Themis
Anmelden
BFH·XI S 1/12·22.03.2012

Gericht der Hauptsache nach Zurückverweisung

VerfahrensrechtSteuerprozessrecht (FGO)Aussetzung der VollziehungZurückverwiesen

KI-Zusammenfassung

Der Antragsteller begehrte beim BFH die Aussetzung der Vollziehung eines Haftungsbescheids. Der BFH hob das Urteil der Vorinstanz auf und verwies die Hauptsache an das Finanzgericht zurück. Mit der Zurückverweisung wurde das FG erneut zum Gericht der Hauptsache und ist ohne weiteren Antrag zuständig für die Entscheidung über die Aussetzung der Vollziehung. Das FG hat die AdV unter Beachtung der Zurückweisungsgründe zu prüfen.

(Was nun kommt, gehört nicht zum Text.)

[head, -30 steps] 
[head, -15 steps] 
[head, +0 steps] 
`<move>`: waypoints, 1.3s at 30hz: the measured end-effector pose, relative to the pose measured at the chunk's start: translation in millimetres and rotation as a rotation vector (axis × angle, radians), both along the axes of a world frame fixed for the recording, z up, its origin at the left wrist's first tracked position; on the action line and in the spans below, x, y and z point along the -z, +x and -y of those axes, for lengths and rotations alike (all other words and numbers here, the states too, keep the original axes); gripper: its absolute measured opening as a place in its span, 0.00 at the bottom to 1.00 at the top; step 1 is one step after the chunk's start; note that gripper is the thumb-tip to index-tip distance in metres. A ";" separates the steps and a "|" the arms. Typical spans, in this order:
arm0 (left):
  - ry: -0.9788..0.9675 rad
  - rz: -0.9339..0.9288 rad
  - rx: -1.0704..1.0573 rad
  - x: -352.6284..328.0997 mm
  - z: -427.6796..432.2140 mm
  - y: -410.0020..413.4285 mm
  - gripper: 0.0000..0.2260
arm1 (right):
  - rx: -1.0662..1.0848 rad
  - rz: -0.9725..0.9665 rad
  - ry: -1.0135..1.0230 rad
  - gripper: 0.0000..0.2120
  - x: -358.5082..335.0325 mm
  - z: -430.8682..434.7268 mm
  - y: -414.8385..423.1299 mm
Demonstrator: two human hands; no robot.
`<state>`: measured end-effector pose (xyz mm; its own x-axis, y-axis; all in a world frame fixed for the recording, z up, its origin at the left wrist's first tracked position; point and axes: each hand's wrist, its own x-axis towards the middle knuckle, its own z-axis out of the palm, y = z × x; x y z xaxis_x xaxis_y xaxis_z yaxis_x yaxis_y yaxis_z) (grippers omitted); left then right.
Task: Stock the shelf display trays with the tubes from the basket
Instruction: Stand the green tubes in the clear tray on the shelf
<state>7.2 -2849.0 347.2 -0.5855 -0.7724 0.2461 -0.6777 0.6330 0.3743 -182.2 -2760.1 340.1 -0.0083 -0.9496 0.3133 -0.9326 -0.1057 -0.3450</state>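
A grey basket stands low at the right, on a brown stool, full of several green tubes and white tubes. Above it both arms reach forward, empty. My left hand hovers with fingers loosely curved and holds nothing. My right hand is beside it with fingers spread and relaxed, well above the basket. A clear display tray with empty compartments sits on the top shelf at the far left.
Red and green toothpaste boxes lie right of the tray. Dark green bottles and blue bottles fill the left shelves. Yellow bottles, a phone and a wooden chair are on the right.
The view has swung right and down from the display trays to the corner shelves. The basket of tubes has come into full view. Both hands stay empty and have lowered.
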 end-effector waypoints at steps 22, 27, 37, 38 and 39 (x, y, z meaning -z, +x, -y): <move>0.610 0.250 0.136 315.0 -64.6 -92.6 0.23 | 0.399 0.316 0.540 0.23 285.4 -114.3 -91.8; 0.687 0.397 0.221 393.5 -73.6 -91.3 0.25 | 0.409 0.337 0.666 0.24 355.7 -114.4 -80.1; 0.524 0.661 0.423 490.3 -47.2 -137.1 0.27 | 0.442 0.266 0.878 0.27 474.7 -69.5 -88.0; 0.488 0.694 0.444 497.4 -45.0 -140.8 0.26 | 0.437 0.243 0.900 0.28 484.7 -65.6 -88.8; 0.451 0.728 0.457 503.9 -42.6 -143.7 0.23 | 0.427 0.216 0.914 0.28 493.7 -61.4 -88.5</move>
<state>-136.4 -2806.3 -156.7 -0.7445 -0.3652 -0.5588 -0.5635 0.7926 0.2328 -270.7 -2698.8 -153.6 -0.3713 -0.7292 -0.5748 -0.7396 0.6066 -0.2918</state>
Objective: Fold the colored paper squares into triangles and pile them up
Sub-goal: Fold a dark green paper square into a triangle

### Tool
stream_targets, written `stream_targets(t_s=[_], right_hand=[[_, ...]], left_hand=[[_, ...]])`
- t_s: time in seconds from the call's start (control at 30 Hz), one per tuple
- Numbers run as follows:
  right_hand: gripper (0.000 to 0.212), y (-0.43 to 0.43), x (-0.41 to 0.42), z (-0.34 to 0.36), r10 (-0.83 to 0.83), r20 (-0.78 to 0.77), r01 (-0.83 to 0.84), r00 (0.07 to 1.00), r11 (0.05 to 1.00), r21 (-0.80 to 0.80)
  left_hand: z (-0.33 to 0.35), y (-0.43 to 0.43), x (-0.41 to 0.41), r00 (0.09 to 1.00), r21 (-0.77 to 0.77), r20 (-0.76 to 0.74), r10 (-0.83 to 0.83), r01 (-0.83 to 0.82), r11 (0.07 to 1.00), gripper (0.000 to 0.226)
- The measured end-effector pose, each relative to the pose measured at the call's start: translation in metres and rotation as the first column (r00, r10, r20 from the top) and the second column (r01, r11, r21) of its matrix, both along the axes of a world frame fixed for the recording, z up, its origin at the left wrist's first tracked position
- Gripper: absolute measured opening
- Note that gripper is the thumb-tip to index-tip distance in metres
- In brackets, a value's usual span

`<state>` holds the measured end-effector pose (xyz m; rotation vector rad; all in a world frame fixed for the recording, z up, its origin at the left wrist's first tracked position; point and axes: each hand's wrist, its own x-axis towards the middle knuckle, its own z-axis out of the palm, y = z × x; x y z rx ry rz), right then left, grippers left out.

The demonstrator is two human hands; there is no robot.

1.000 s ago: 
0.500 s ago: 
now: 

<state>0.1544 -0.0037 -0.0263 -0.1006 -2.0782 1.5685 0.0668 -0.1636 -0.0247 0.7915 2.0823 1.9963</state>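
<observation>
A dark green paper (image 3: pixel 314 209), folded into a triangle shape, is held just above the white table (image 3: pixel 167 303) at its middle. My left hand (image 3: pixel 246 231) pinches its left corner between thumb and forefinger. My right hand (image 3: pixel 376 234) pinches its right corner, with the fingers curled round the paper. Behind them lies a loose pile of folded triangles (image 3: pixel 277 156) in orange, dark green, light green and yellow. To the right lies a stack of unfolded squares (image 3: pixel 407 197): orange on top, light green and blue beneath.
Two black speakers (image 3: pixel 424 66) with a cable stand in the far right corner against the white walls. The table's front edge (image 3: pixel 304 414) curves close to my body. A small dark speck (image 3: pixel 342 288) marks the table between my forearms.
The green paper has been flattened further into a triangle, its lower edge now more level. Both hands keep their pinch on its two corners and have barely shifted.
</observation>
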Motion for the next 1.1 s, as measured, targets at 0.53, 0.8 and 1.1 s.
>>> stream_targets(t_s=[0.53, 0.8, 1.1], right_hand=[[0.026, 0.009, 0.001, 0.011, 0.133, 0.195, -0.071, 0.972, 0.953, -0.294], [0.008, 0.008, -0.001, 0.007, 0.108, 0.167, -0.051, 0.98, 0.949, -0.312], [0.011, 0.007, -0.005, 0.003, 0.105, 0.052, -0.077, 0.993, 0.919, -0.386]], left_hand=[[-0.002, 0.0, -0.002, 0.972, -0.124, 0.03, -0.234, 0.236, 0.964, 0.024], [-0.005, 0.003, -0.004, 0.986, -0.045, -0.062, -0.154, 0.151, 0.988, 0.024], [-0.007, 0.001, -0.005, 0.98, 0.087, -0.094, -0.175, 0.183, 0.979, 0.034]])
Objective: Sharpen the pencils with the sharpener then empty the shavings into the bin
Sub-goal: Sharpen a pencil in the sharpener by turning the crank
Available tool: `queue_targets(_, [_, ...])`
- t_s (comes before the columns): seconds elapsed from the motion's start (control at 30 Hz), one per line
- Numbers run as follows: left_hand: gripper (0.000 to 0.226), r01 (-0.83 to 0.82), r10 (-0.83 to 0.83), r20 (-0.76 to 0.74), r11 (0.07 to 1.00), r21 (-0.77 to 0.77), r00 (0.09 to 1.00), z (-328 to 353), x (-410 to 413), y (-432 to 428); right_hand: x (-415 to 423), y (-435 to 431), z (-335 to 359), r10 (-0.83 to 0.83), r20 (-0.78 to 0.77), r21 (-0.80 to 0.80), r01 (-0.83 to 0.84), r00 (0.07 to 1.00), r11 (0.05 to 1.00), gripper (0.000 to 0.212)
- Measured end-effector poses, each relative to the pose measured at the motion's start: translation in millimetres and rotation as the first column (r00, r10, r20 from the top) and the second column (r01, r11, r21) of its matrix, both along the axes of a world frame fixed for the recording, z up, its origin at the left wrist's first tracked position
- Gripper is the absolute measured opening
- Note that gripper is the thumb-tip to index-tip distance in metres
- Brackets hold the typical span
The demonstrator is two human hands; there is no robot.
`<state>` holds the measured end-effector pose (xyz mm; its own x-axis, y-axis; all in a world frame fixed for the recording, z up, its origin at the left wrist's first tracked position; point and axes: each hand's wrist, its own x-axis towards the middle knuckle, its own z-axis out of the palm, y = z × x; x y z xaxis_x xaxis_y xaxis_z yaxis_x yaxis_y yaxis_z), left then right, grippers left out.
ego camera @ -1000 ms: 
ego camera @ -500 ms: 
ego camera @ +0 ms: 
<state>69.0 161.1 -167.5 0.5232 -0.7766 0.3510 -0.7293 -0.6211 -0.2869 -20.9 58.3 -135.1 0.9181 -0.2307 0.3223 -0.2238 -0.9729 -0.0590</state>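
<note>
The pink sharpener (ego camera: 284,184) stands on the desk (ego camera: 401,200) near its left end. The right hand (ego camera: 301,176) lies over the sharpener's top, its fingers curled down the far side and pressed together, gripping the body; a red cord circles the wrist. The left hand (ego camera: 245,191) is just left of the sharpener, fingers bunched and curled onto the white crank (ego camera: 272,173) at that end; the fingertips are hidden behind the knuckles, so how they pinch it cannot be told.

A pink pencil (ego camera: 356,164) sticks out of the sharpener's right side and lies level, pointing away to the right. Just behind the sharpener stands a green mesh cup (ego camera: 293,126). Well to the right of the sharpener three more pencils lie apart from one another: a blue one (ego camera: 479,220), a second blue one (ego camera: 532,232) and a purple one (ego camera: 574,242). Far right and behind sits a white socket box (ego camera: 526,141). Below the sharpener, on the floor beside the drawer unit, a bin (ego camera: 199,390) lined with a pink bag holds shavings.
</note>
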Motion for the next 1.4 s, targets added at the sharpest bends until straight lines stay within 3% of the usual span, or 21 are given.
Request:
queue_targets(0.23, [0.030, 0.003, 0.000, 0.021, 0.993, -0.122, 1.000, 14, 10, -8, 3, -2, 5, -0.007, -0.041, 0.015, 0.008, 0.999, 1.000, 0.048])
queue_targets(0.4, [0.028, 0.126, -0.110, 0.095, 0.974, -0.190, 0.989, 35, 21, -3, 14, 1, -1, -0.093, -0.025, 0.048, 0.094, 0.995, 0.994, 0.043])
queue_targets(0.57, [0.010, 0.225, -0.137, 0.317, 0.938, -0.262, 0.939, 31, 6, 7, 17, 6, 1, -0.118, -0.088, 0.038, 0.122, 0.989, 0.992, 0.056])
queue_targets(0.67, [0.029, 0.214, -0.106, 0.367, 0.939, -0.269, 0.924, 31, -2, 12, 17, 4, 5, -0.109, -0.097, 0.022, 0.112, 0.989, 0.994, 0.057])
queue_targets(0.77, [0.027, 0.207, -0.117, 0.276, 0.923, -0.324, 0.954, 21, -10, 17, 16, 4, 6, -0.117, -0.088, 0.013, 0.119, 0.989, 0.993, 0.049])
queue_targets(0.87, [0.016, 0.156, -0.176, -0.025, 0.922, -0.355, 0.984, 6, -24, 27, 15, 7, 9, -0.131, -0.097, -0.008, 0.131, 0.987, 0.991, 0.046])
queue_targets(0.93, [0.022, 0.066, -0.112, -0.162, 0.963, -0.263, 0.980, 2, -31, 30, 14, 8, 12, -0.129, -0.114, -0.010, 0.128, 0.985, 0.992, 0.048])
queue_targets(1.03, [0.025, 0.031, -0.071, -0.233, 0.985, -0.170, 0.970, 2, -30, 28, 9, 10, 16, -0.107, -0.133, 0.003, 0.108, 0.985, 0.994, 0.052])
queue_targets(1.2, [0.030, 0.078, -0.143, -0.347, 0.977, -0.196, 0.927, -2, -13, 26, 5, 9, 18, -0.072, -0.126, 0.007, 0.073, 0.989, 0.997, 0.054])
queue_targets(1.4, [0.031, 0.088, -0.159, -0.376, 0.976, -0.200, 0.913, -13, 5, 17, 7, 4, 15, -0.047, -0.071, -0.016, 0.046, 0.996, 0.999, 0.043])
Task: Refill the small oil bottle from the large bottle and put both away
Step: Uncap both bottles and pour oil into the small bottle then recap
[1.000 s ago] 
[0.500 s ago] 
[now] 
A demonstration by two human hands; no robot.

Ausgang: Hauptsache an das Finanzgericht zurückverwiesen; Zuständigkeit für die Entscheidung über die Aussetzung der Vollziehung geht auf das FG über

Abstrakte Rechtssätze

1

Wird die Hauptsache an das Finanzgericht zurückverwiesen, wird das Finanzgericht erneut zum Gericht der Hauptsache im Sinne des § 69 Abs. 3 FGO.

2

Mit der Zurückverweisung geht die Zuständigkeit für die Entscheidung über einen zuvor beim Revisionsgericht gestellten Antrag auf Aussetzung der Vollziehung kraft der Zurückverweisung auf das Finanzgericht über.

3

Für die Entscheidung über die Aussetzung der Vollziehung ist kein neuer Antrag des Beteiligten erforderlich; das erneut zuständige Gericht prüft die AdV auf der Grundlage der Zurückverweisungsgründe.

4

Das zuständige Gericht hat bei der Prüfung der Aussetzung der Vollziehung die Gründe des zurückverweisenden Beschlusses und sonstige verfahrensrelevante Umstände (z. B. PKH-Gewährung) zu berücksichtigen.

Zitiert von (1)

1 zustimmend

Relevante Normen
§ 69 Abs 3 FGO§ 69 Abs. 3 FGO

Leitsatz

NV: Wird die Hauptsache an das Finanzgericht zurückverwiesen, so wird das FG erneut zum Gericht der Hauptsache. Die Zuständigkeit für die Entscheidung über den ursprünglich beim BFH als dem Gericht der Hauptsache gestellten Antrag auf Aussetzung der Vollziehung geht auf das FG über .

Tatbestand

1

I. Das Finanzgericht (FG) hat durch Urteil vom 27. Juli 2011 12 K 3840/10 die Klage des Klägers und Antragstellers (Antragsteller) wegen Haftung für Umsatzsteuer abgewiesen.

2

Gegen die Nichtzulassung der Revision hat der Antragsteller Beschwerde eingelegt. Ferner hat er beantragt, die Vollziehung des angefochtenen Haftungsbescheides bis zum rechtskräftigen Abschluss des Verfahrens auszusetzen.

3

Mit Beschluss vom heutigen Tage XI B 1/12 hat der erkennende Senat auf die Nichtzulassungsbeschwerde des Antragstellers das angefochtene Urteil aufgehoben und den Rechtsstreit zur anderweitigen Verhandlung und Entscheidung an das FG zurückverwiesen.

Entscheidungsgründe

4

II. Da der Senat die Hauptsache an das FG zurückverwiesen hat, ist der Bundesfinanzhof (BFH) nicht mehr das für die Entscheidung über den Antrag auf Aussetzung der Vollziehung (AdV) zuständige Gericht der Hauptsache. Mit der Zurückverweisung der Hauptsache an das FG ist dieses erneut zum Gericht der Hauptsache i.S. von § 69 Abs. 3 der Finanzgerichtsordnung geworden. Dadurch ist auch die Zuständigkeit für die Entscheidung über den ursprünglich beim BFH als dem damaligen Gericht der Hauptsache gestellten Antrag auf AdV auf das FG übergegangen, ohne dass es hierzu eines Antrags des Antragstellers bedürfte (BFH-Beschlüsse vom 2. März 2004 III S 15/03, nicht veröffentlicht, juris; vom 26. August 1997 VII S 12/97, BFH/NV 1998, 335, und vom 1. September 2005 IX S 9/05, BFH/NV 2006, 95).

5

Unter Beachtung der Gründe des zurückverweisenden Beschlusses sowie des Senatsbeschlusses vom 6. Dezember 2011 XI S 9/11 (PKH), mit dem dem Antragsteller für die zwischenzeitlich eingelegte Nichtzulassungsbeschwerde XI B 1/12 Prozesskostenhilfe gewährt wurde, wird das FG zu prüfen haben, ob Gründe vorliegen, die die AdV rechtfertigen könnten.